It was night, and I was in the middle of a forest when I saw him.
It was difficult to make out his features; I only saw darkness—evil. He had something in his arms. What was it? It was small but moving on its own. It was a baby! I knew it could not be his, and I feared he would harm it. As I walked closer to him, he ran.
I chased him for what seemed like hours in the humid night air. My heart pounded and my chest heaved, but I couldn’t stop until I had the baby. Not knowing what I would do once I caught up with him, I kept running. I prayed hard.
God needed to help me rescue the baby.
I don’t know why, but he stopped. Catching up to the man, I snatched the baby from him, although I can’t remember how. Then I just ran and ran with him on my heels. I ruined his plan, and he was angry. He chased me to exhaustion. Suddenly, I realized there was nowhere to go. I had come to a white fence too high to climb with the baby in my arms. With my back to the fence, I watched as the figure approach me—his arrogant eyes victorious. I didn’t know what to do.
I called out to Jesus; He was the only one who could rescue us.Tweet
As the evil one stood before me, trying to pluck the child out of my arms, I could only whisper the name of Jesus. I realized this man hated that Name. Although it was dark, I could see his body recoil. It made me brave. I shouted Jesus’ name with everything I had.
The Name terrified him and he ran as I pursued him, yelling Jesus’ name. I watched until he was out of sight.
Then I woke up.
The next day, I got up feeling nauseous. Since my husband and I were trying to get pregnant, and I worked in a hospital lab, my coworkers gave me a pregnancy test. It was positive.
Little did I know how difficult this pregnancy would be.
At eight weeks, I passed some blood. I panicked. I was sure I had miscarried. As the doctor did an ultrasound, he discovered I had twins and explained I passed nothing more than an isolated clot.
But it continued to go downhill from there. The morning sickness was terrible. I couldn’t eat anything but ice and lost weight for the first fourteen weeks of my pregnancy. The headaches and migraines were awful, too.
I passed out one afternoon at work while on my way to the bathroom. That freaked out my coworkers. The doctor told me later my babies had pressed against my abdominal aorta and temporarily cut off blood flow to my brain. It was the last time that happened.
At twenty-seven weeks, my water broke on my way to work. The shuttle driver, who picked me up at an offsite parking lot, drove me straight to the emergency room.
He was more of a mess than I was.
The doctors and nurses seemed amused by shuttle driver’s reaction because I looked full term. Once I explained I was twenty-seven weeks with twins, they sobered.
Fear overwhelmed me. I called my husband to tell him the bad news: our babies were coming too soon. They transferred me to a different hospital which was better equipped to handle premature births.
As they prepped me for a caesarian section, the nurse informed me my babies would only be a pound and a half each and would stay in the hospital until their due date, which was thirteen weeks away. I prayed they would be bigger than the nurse claimed.
After their birth, Alexandria and Matthew were each a little over two pounds. A nurse told me I must have been farther along than I thought. But I knew better. Doctors and nurses rushed to hook them up to ventilators, IV lines, and heart and respiratory monitors.
One day, two weeks later, my daughter developed pneumonia in both bronchial tubes. The phone call from the hospital, informing us our baby was in critical condition, woke us at four a.m. We prayed the rest of the morning for her. When I got to the NICU later, she looked as if she were dying. Alexandria’s skin was gray from a lack of oxygen, and the doctor gave her a drug paralyzing her to prevent her from fighting the ventilator. God was faithful, though. He healed her tiny body and before long; she was as feisty as ever.
Another time, Matthew had stopped breathing after the doctor removed him from the ventilator. As I watched the nurse bagging him—forcing air into his lungs, his tiny lifeless body refused to respond. She called the nearby doctor for help. I stood, wanting to scream for someone to help my baby. Instead, I prayed—begging God to save Matthew.
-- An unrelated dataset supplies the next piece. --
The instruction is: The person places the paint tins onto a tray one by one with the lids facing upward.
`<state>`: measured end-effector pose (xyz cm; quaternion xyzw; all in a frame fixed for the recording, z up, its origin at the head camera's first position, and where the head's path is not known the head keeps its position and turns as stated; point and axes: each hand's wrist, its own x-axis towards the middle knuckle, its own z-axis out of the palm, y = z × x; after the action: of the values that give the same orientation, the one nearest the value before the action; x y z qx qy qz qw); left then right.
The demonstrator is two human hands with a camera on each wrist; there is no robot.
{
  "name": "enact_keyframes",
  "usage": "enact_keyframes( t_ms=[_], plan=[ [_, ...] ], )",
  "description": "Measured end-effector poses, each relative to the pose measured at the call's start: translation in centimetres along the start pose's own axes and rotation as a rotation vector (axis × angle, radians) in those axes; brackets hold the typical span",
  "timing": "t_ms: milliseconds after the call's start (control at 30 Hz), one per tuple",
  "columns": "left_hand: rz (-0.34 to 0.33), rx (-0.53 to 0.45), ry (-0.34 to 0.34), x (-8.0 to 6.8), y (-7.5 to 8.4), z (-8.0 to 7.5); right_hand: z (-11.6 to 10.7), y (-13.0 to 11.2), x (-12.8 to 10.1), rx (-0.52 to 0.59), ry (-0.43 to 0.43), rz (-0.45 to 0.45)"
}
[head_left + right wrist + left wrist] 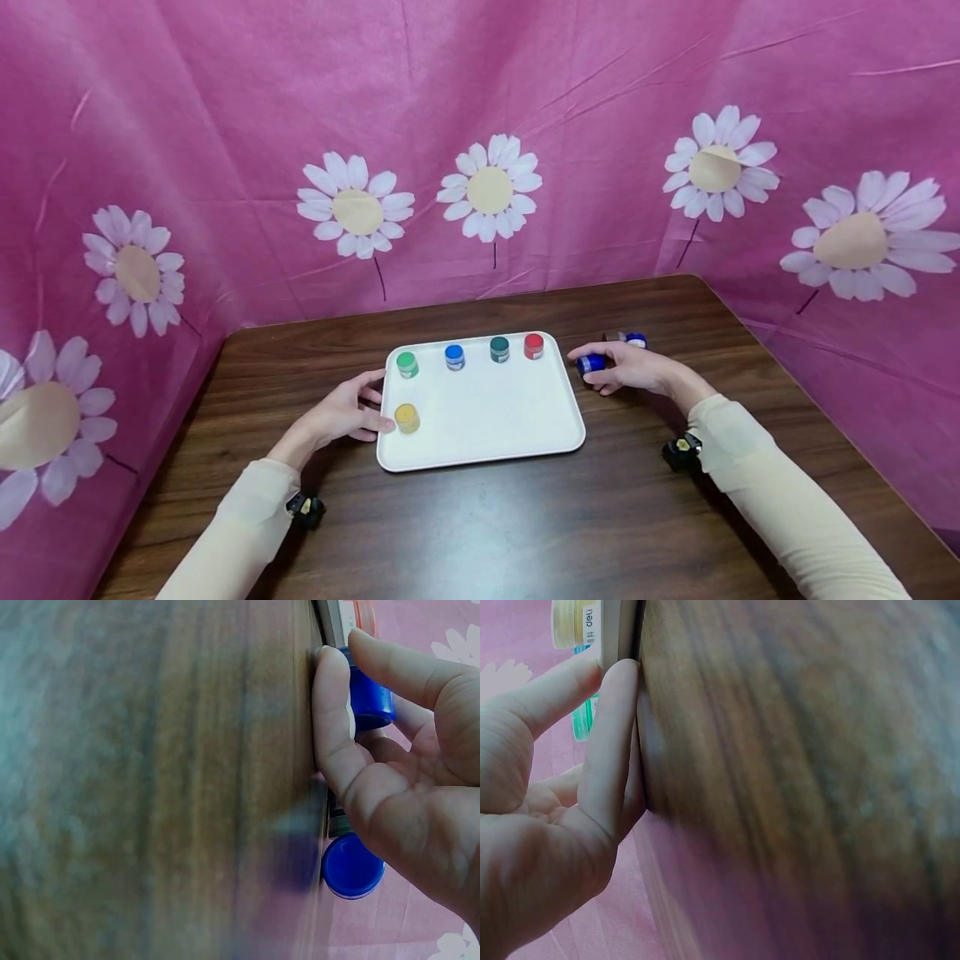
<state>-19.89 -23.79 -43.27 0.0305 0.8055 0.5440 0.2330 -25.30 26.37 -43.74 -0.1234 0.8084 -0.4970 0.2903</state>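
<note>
A white tray point(480, 433) lies mid-table and carries several small paint jars: green point(407, 364), blue point(454, 357), dark green point(499, 349), red point(533, 345) and yellow point(407, 417). My left hand point(371, 408) rests on the table at the tray's left rim, its fingers straight and one fingertip beside the yellow jar. In the left wrist view the left hand point(607, 675) touches the tray's edge point(613, 630), below the yellow jar point(574, 622). My right hand point(600, 371) pinches a dark blue jar point(591, 363) just right of the tray. In the right wrist view the right hand point(341, 652) pinches the jar point(369, 697).
A second blue-lidded jar point(635, 339) stands on the table behind my right hand; its lid point(351, 866) shows in the right wrist view. The dark wooden table point(525, 533) is walled on three sides by a pink daisy-print cloth point(480, 125).
</note>
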Motion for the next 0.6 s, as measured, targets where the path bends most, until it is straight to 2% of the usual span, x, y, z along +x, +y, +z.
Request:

Suddenly, it felt as though someone’s hands were on my shoulders and I felt peace I cannot describe. I heard the Lord’s assurance Matthew would go home with me as I sat back down in my chair. My babies came home after ten weeks at the hospital.
Matthew and Alexandria are now almost twenty-four years old. Although they had difficulties at times, they are healthy and happy college graduates.
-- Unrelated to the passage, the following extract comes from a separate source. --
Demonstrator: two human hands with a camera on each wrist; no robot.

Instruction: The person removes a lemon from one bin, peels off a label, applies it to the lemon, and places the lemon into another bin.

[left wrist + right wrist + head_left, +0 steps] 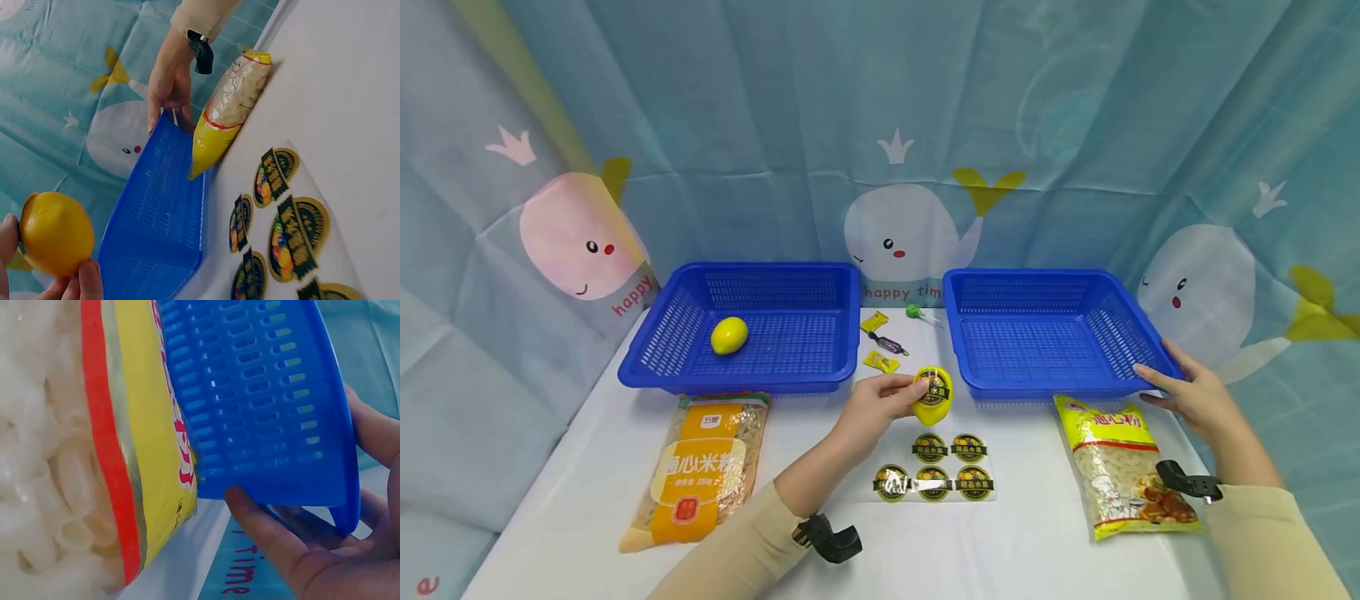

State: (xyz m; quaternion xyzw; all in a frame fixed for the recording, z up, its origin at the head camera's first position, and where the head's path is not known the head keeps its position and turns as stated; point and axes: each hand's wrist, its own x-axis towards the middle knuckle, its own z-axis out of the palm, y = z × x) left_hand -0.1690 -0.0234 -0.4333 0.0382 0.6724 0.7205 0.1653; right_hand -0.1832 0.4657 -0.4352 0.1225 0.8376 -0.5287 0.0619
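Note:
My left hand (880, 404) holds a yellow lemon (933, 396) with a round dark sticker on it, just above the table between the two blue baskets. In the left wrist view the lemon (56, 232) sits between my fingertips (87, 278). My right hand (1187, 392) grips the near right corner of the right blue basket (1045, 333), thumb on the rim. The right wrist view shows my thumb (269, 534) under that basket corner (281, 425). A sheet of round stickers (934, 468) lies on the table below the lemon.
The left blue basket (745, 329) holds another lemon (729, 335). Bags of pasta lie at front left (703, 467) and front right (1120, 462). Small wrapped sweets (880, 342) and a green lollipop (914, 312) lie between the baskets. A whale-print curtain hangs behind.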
The baby in my dream represented the babies I did not know I was pregnant with. At the time of my nightmare, we did not have a fence, nor was it in our plans to have one.
My husband had a six-foot white fence installed a few months after I gave birth.
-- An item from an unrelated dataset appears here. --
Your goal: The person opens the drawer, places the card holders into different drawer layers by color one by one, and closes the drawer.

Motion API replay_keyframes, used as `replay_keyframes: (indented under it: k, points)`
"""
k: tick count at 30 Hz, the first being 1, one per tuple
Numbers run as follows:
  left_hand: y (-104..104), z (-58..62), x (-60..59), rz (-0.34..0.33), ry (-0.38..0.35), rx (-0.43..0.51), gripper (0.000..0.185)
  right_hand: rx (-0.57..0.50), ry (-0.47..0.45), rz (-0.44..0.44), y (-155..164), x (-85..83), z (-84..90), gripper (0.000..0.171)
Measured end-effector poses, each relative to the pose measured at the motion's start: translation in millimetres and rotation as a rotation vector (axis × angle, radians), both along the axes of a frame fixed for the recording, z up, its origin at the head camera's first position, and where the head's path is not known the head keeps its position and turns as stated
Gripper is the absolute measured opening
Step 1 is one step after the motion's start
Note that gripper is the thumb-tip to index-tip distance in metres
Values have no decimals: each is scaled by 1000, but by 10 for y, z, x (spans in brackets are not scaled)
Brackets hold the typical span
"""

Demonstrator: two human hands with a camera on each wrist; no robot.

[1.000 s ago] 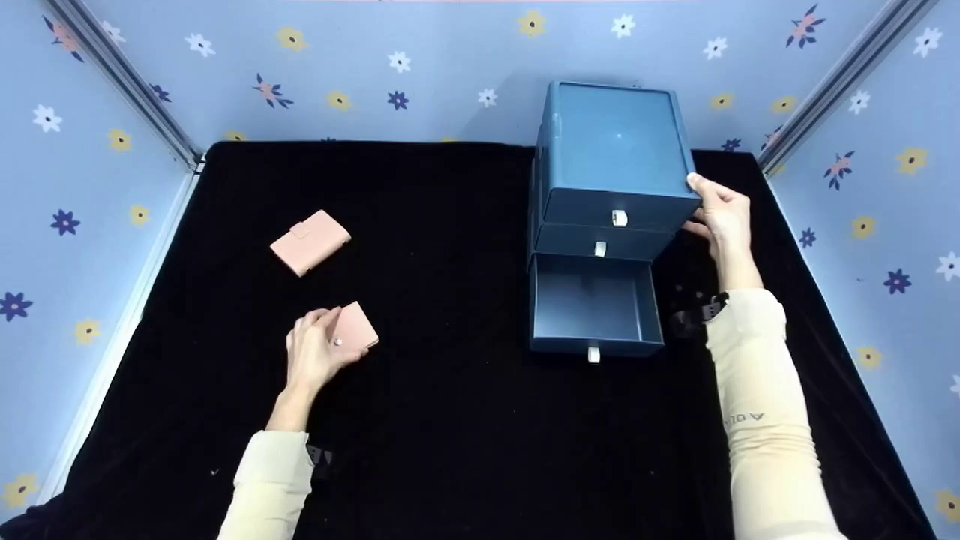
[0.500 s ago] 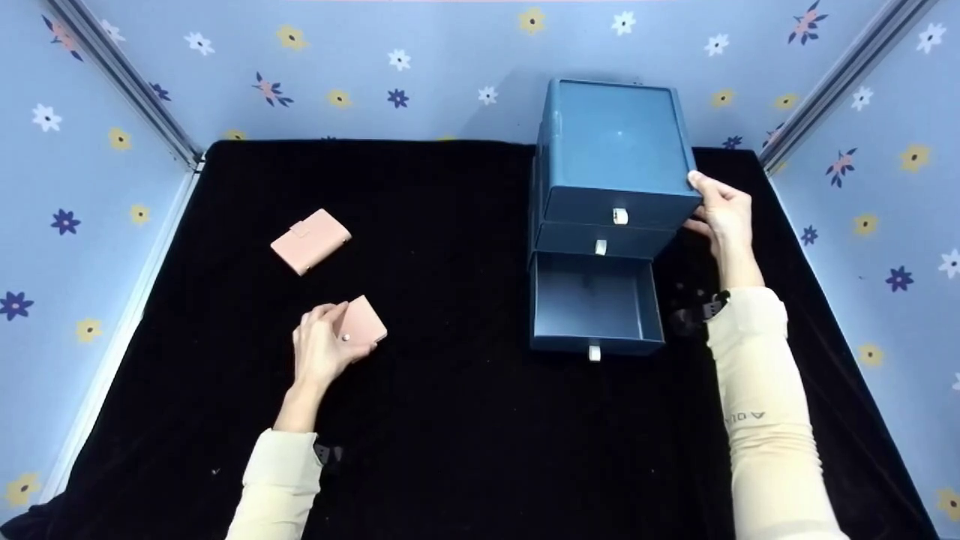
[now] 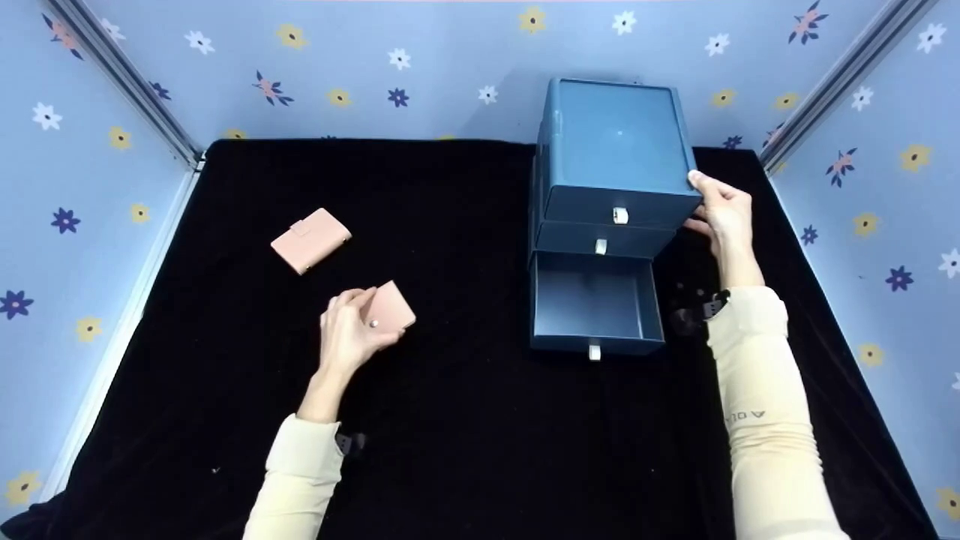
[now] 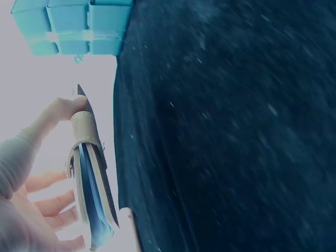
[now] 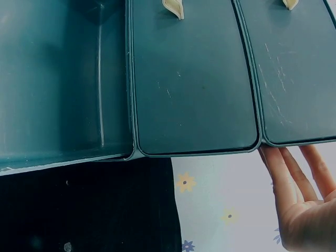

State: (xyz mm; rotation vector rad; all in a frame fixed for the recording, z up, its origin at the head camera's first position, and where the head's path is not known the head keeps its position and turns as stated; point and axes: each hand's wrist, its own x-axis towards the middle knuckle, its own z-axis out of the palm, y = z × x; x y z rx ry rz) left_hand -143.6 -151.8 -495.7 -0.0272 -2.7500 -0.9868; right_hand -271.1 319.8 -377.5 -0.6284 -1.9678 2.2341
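My left hand [image 3: 358,321] grips a small pink wallet [image 3: 391,307] with a snap button, just above the black cloth, left of centre. In the left wrist view the wallet [image 4: 92,197] shows edge-on between thumb and fingers [image 4: 50,202]. A second pink wallet [image 3: 310,239] lies flat further left. A blue three-drawer cabinet [image 3: 616,142] stands at the back right, and its bottom drawer [image 3: 596,300] is pulled out and empty. My right hand [image 3: 712,210] rests against the cabinet's right side, thumb at the top front corner; its fingers [image 5: 294,178] lie straight.
A black cloth [image 3: 450,420] covers the table. Blue flowered walls [image 3: 90,225] close it in at left, back and right. The two upper drawers [image 5: 191,79] are closed, each with a small white pull tab.
My left hand has carried the wallet to the right, toward the cabinet. The right hand and the cabinet have stayed still.
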Motion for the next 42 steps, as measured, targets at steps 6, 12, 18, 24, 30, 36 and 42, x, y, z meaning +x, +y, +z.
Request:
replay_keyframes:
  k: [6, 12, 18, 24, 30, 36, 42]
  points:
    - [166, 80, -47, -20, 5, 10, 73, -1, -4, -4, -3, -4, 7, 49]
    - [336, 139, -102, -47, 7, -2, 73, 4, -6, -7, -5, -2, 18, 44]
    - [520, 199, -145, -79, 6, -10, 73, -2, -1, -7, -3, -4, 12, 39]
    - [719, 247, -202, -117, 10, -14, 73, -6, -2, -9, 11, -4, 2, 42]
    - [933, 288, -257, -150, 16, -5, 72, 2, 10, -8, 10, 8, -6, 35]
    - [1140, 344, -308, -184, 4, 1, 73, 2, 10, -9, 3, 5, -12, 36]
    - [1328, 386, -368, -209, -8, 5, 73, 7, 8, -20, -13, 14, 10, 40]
I realized after a year or two, it was this enclosure I had seen in my dream. The woods behind our property is where it had taken place.
The Lord gave me that vision to prepare me, not just for the battle my babies would go through to survive, but to show me He would be there as soon as I called His Name. He had already won the battle; all I needed was faith.
Matthew 21:22 ESV says, “And whatever you ask in prayer, you will receive if you have faith.”